Manuscrito: Barnes se queda en casa
El lugar común indica que mudarse, junto con la pérdida de un ser querido y una separación, constituye la Santísima Trinidad del estrés contemporáneo. De los tres cambios, claramente me quedo con las mudanzas, que en todo caso siempre traen implícito el comienzo de una nueva vida, en lugar del final de la que llevábamos. Las mudanzas son, mayormente, nuestra culpa. Y acaso porque tengo mucha práctica en las mudanzas y pocas cosas gracias a un divorcio previo, no parece el fin del mundo “levantar” una casa y llevarla a otra parte (como el proverbial hatillo de pañuelo rojo a lunares al final de un palito de los dibujos animados). Las otras dos cosas, bueno, son un poco más difíciles de gestionar.
La excepción -siempre hay una excepción- son los libros. En los últimos cuatro años, descubro a la hora de armar cajas y cajas de libros, decidida a que la compañía mudadora no arruine el método científico de guardado que me permitirá organizar las bibliotecas en pocos minutos en mi nueva casa (¡já!), he acumulado una cantidad exorbitante de títulos que no leí ni voy a leer jamás. Decidida a no llegar al nuevo domicilio con el ciento por ciento de ocupación en las bibliotecas -sabiendo que me estoy “achicando” y que el pronóstico de incorporar más estantes es de dudoso a improbable-, es momento de pensar en qué haría Marie Kondo si tuviese algún aprecio por la literatura. Esos libros son los que inauguran la pila “de regalar”. Fácil, ¿no?Envalentonada por el resultado, decido avanzar hacia un terreno más peligroso: los libros que sé que no volveré a leer jamás.

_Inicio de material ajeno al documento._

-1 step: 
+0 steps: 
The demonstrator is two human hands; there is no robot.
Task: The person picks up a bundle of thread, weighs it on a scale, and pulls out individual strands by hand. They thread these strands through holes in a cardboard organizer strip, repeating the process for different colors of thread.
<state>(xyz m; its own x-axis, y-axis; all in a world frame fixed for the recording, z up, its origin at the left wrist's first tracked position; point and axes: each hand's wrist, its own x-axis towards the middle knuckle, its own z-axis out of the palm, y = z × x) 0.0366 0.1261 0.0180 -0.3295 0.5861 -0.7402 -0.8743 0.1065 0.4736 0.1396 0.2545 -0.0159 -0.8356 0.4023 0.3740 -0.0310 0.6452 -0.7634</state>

Es una pila heterogénea, por cierto, que incluye, entre otros, los siguientes ítems. a) áreas de la educación literaria que, aunque ¿necesarias?, are not my cup of tea (quisiera ahorrarme los nombres, por eso no diré que incluyen a Saul Bellow, John Cheever, John Updike y Thomas Pynchon); b) inconfesables fuentes de investigación de proyectos de escritura truncos o peor, horriblemente concluidos (no quieren saber, desde manuales de lectura del tarot hasta Paulo Freire) y c) libros que señalan nuestra deuda sentimental con el lector que fuimos. Aquí llegamos a la parte complicada: ¿cuánto queda de nosotros en ellos? Arriesgaría que mucho. La mayoría de los libros “inciso c”, como Ocho primos, de Alcott, o Verde oscuridad, de Seton, terminaron volviendo a la seguridad de una caja. Aún provocan alegría y por lo tanto, según la gurú japonesa, se han ganado el pasaje al nuevo hogar. Seguiré sin releerlos, pero no digan nada. Ya sé. Es una batalla para la próxima mudanza.
El método “científico” me obliga a embalar respetando el orden de los estantes, compilados por temática o nacionalidad, pero ocasionalmente el espacio disponible en cada caja (40 x 30 x 30 centímetros) impedirá el objetivo, no importa cuanto Tetris se practique con los volúmenes. Esa insubordinación de la física a nuestras necesidades de orden es además la causante de todos los dolores de cabeza posteriores, cuando se busque el faltante de “los Julian Barnes” y se lo encuentre vaya a saberse en qué compañía.
Quienes creen que el embalaje de una biblioteca es una tarea mecánica y pedestre, mejor dejada a especialistas del orden, pueden sorprenderse del modo en el que las colecciones de nuestros libros parecen hablarnos o hasta zamarrearnos antes de ser confinadas en cartón. Qué azar más parecido al destino el encontrar a tiempo el Barnes fuera de lugar y descubrir que era Nada que temer, un precioso volumen sobre, -entre otras cosas, como cualquier buen libro- la muerte de nuestros padres. Leo allí: “Tales artistas –artistas muertos–son mi compañía diaria, pero también mis antepasados. Son mi auténtico linaje (espero que mi hermano piense lo mismo de Platón y Aristóteles). Puede que la descendencia no sea directa ni demostrable –hijo ilegítimo y todo eso– pero de todos modos la reclamo”. Cierro con cinta la caja. Barnes se queda en casa.